§ What to do
Your answer should be an exact copy of all the entries, free of pictures.

-*-*-

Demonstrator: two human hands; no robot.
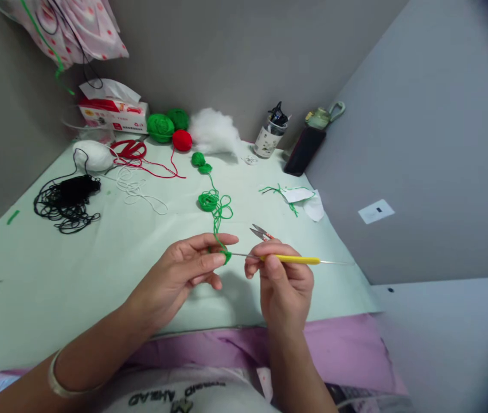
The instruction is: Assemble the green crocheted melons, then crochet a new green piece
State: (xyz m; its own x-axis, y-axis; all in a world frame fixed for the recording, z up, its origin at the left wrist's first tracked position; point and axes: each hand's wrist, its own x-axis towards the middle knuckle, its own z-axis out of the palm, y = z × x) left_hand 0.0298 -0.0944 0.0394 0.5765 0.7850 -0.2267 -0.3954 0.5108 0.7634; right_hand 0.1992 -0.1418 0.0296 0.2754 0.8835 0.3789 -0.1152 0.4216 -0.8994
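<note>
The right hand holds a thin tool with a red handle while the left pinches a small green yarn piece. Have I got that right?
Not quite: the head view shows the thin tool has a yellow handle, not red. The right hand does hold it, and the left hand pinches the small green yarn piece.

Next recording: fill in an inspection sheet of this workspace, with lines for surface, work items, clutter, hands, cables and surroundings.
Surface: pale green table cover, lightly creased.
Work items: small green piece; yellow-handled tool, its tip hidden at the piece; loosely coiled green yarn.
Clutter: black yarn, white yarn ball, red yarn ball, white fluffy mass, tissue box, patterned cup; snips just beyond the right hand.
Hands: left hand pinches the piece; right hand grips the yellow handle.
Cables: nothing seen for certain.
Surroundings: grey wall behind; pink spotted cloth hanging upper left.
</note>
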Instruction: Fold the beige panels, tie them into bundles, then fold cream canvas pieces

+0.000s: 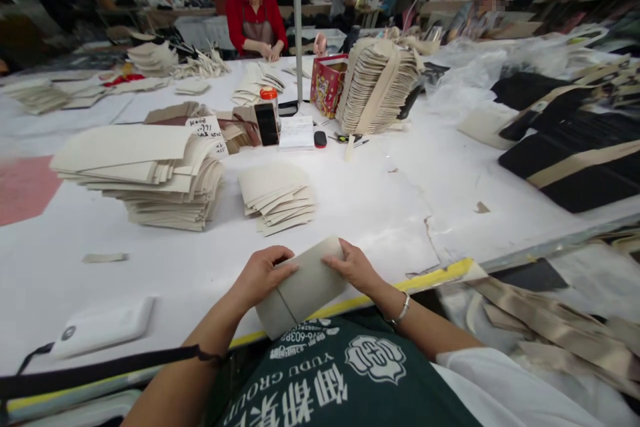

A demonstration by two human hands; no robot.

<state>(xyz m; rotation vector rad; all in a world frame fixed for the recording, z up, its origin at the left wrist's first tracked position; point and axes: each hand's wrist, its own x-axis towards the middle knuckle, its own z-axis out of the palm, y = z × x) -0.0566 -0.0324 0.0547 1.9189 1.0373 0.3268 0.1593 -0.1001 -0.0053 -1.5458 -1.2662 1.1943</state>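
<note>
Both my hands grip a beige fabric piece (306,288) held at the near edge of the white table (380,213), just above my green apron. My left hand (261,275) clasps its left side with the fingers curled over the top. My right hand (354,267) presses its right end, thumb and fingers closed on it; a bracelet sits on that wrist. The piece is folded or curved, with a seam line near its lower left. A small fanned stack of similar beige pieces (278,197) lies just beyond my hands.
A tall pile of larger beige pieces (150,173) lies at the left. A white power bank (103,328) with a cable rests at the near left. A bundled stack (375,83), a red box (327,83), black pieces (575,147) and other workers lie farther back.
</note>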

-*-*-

§ Result of this task
Demonstrator: two human hands; no robot.
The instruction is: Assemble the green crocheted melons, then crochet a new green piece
State: (xyz m; its own x-axis, y-axis; all in a world frame fixed for the recording, z up, its origin at the left wrist's first tracked position; point and axes: each hand's wrist, its own x-axis towards the middle knuckle, its own z-axis out of the palm, y = z × x) left_hand 0.0298 -0.0944 0.0394 0.5765 0.7850 -0.2267 -0.3954 0.5108 0.7634; right_hand 0.1992 -0.1418 0.0296 0.2754 0.8835 0.3789 -0.1152 0.4216 -0.8994
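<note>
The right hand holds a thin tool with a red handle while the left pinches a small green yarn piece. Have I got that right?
Not quite: the head view shows the thin tool has a yellow handle, not red. The right hand does hold it, and the left hand pinches the small green yarn piece.

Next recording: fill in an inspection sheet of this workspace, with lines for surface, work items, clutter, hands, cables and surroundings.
Surface: pale green table cover, lightly creased.
Work items: small green piece; yellow-handled tool, its tip hidden at the piece; loosely coiled green yarn.
Clutter: black yarn, white yarn ball, red yarn ball, white fluffy mass, tissue box, patterned cup; snips just beyond the right hand.
Hands: left hand pinches the piece; right hand grips the yellow handle.
Cables: nothing seen for certain.
Surroundings: grey wall behind; pink spotted cloth hanging upper left.
</note>
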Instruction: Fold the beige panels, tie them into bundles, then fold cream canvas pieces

+0.000s: 

A demonstration by two human hands; no robot.

<state>(xyz m; rotation vector rad; all in a world frame fixed for the recording, z up, its origin at the left wrist's first tracked position; point and axes: each hand's wrist, its own x-axis towards the middle knuckle, its own z-axis out of the palm, y = z × x) -0.0566 -0.0324 0.0547 1.9189 1.0373 0.3268 0.1593 -0.1001 -0.0053 -1.5458 -1.2662 1.1943</state>
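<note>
Both my hands grip a beige fabric piece (306,288) held at the near edge of the white table (380,213), just above my green apron. My left hand (261,275) clasps its left side with the fingers curled over the top. My right hand (354,267) presses its right end, thumb and fingers closed on it; a bracelet sits on that wrist. The piece is folded or curved, with a seam line near its lower left. A small fanned stack of similar beige pieces (278,197) lies just beyond my hands.
A tall pile of larger beige pieces (150,173) lies at the left. A white power bank (103,328) with a cable rests at the near left. A bundled stack (375,83), a red box (327,83), black pieces (575,147) and other workers lie farther back.
</note>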

The exercise calls for nothing more than this answer.